What is expected: Collect every line below that contains the word "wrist".

+ + + + +

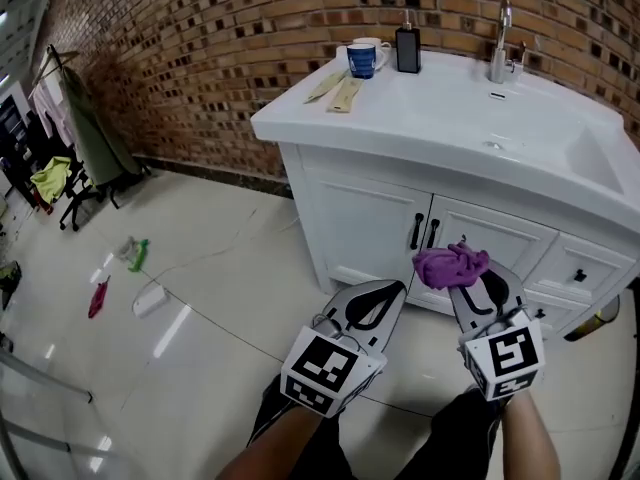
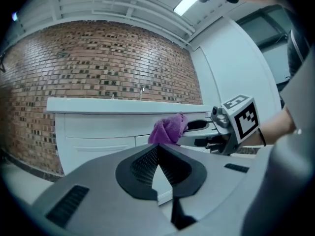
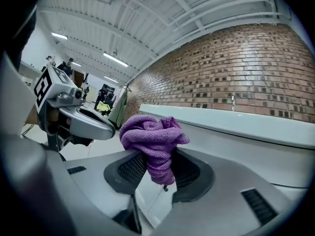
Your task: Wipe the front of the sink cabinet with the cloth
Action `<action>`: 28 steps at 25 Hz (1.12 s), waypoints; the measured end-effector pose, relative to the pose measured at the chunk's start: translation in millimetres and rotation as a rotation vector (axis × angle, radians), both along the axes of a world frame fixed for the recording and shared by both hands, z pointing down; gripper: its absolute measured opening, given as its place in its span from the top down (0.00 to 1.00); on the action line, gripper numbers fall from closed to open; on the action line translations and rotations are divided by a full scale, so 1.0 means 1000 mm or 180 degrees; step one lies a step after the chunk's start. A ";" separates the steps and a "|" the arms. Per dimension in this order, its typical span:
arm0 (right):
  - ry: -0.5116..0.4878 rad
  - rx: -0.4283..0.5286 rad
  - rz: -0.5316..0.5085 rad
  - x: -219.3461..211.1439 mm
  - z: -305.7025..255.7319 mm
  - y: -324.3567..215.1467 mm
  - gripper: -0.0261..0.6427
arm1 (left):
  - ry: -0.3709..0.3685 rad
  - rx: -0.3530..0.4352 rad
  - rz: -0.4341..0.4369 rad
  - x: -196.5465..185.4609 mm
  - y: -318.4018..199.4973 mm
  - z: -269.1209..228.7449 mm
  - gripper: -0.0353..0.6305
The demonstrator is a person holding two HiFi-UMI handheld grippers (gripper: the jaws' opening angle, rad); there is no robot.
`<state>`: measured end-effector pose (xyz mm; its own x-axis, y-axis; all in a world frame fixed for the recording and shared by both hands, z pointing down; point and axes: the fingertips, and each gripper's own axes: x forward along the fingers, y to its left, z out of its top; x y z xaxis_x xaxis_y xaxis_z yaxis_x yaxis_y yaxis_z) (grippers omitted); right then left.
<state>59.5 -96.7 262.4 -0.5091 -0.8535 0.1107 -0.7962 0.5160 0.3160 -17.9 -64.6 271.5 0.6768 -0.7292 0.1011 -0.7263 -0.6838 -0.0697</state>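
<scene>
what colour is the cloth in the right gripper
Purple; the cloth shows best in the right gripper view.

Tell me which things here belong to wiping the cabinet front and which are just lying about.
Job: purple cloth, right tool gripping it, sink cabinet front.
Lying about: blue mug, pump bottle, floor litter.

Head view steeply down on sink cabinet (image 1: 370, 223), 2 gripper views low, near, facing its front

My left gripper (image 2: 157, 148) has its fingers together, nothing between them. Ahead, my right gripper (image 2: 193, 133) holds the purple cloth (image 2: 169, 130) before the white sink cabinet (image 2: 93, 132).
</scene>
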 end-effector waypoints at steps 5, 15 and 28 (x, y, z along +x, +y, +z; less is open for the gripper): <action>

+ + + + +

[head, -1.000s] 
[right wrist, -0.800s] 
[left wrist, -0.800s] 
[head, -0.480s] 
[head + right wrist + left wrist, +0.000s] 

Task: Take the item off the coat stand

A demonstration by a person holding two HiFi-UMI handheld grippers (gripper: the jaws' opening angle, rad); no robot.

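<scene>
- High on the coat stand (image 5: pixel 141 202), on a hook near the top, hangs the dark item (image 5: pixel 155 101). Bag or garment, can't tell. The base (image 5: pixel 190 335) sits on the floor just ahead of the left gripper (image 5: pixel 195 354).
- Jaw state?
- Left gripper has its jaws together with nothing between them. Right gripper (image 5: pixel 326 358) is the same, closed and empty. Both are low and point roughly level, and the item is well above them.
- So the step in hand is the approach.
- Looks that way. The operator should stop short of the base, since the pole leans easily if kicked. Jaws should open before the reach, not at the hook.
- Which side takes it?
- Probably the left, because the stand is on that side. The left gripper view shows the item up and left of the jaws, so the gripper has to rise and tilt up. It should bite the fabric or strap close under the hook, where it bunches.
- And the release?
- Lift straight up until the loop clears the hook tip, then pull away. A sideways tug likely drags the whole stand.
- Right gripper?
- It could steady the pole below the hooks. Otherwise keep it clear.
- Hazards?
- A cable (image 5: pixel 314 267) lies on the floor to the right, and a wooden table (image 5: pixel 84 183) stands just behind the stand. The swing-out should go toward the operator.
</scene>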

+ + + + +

Response box:
[right wrist, -0.800s] 
[left wrist, -0.800s] 
[head + right wrist + left wrist, +0.000s] 

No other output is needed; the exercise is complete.